Tuesday, March 4, 2014

Bird Lives! (1958)

Bird Lives! oil on canvas board painting by Ted Joans, 1958, courtesy of the de Young Museum, currently on exhibit through January 2015

The death of Charlie Parker on March 12, 1955 had both an immediate and lasting impact on the New York art community. It wasn't just the musicians who grieved and grappled with the truth that Bird was dead, the painters and poets too strongly felt the loss of one of their idols. He was a hero made flesh: many of them knew Parker as much from seeing him around their Greenwich Village and Lower East Side (there wasn't an East Village yet) neighborhoods as much as they did from his stage appearances. Of course, they knew his records and would check him out at The Open Door on West 3rd Street when they could afford to do so, but the notion of the starving artist wasn't a punchline once upon a time.

Poster, The Open Door, Greenwich Village, New York City, 1955

According to the somewhat controversial record producer and writer Ross Russell, who owned Dial Records and who recorded some of Parker's most critically acclaimed music, within "a few days of the alto player's death there appeared among the graffiti on the walls in the Village and in subways, scrawled in black crayon or squirted out of pressurized paint canisters, the legend 'Bird Lives!" (Bird Lives: The High Life and Hard Times of Charlie (Yardbird) Parker by Ross Russell, New York; Charterhouse, 1973).

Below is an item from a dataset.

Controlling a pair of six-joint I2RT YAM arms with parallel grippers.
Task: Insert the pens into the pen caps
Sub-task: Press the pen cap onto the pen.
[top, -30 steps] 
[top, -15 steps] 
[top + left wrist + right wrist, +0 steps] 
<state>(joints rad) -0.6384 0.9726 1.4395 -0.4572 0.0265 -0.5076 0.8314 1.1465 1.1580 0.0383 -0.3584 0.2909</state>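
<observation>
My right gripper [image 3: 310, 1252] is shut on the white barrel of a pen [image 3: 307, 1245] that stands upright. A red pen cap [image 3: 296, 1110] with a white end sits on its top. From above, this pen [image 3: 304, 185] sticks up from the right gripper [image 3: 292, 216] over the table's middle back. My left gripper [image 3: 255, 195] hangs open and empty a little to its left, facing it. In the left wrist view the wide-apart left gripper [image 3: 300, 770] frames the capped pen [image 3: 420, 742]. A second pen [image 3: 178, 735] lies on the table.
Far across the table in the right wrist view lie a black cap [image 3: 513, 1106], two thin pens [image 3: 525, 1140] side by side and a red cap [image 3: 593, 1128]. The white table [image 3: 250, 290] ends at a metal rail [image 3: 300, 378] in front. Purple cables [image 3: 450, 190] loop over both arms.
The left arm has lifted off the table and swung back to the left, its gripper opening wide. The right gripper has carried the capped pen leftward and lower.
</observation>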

Years later it was poet Ted Joans who was credited as the instigator of the graffiti. 

1955 newspaper obituary, source unknown

Ted Joans knew Charlie Parker and knew him somewhat well. Not too long after Joans arrival on the scene, he become known for his elaborate parties often costumed affairs. Author and promoter of the 1950s jazz sessions Robert Reisner claims that Bird turned up for one of these parties dressed as a Mau Mau and supposedly the January 1955 issue of John Preston Davis' groundbreaking African-American journal Our World featured one such party with Parker visible in the background. After returning from an extended engagement in Chicago in that same month, Bird was more or less a transient who relied upon the goodwill and couch space of others for shelter. At the time Joans shared a small apartment at 4 Barrow Street in the Village (don't go looking for it, it has been razed) just off of Sheridan Square and across the street from the Cafe Bohemia (that building is still there, occupied by the Barrow Street Ale House) and his roommate Ahmed Basheer brought a sick Parker home one night after finding Bird sprawled out on the sidewalk near their front door. As a result, Parker and Joans were de facto roommates off and on during last 2 months of the saxophonist's life.

Ted Joans at the Cafe Bizarre, Greenwich Village, New York, 1958

But just calling Ted Joans a poet is doing his legacy a disservice. Yes he was indeed a poet. In fact, he is now often referred to as one of of the original beat poets. Joans moved to Greenwich Village in 1951 around the age of 23 having moved to the big city from Illinois by way of Indiana University. Sadly, the history of the Beat Generation seems to have suffered from some degree of whitewashing as Joans seldom appears as more than a mere footnote. But he was clearly one of the first on the scene, connecting Gregory Corso not long after his arrival. He would later cite his biggest influences as Langston Hughes and André Breton. For his part, he thought himself as much as surrealist as he did a beatnik, although he certainly took advantage of the public interest in the latter as a way to have a forum for his art. By the time of his death in 2003, Joans had authored well over 30 books a remarkable body of work for any poet by anyone's standards.

The Hipsters by Ted Joans, Corinth Books, 1959

Joans creativity did not end with the printed word. At one point of time he was a trumpeter, although he reportedly threw his horn off a bridge as he felt the need to focus on other aspects of his life (this again according to Russell). He was a visual artist as well. Although largely known as a recluse, Joans befriended the Jackson Pollock and got to know the painter before Pollock died in the Summer of 1956. Joans most certainly was a painter, although examples of his work are relatively scarce both online and in the real world. However, one of his surviving works is from 1958 and is fittingly (for our story at least) titled Bird Lives!

The is only the tip of the iceberg that is the fascinating story of Ted Joans. I highly recommend digging deeper. 

Bird Lives! the painting is featured in San Francisco's de Young Museum Shaping Abstraction exhibit now through January 4, 2015.

As a teaser, here are a couple of short films that feature Joans a few years after the death of Charlie Parker. Bird Lives indeed!

Village Sunday by Stewart Wilensky, USA, 1960
(click on image above for fullscreen view)

Jazz and Poetry by Louis van Gasteren, Holland, 1964
(click through for a better screen view)


Federico said...

Great, great, great post, as usual here. Trank you very much.

Nick Rossi said...

Thank YOU very much. I am glad that you enjoyed it.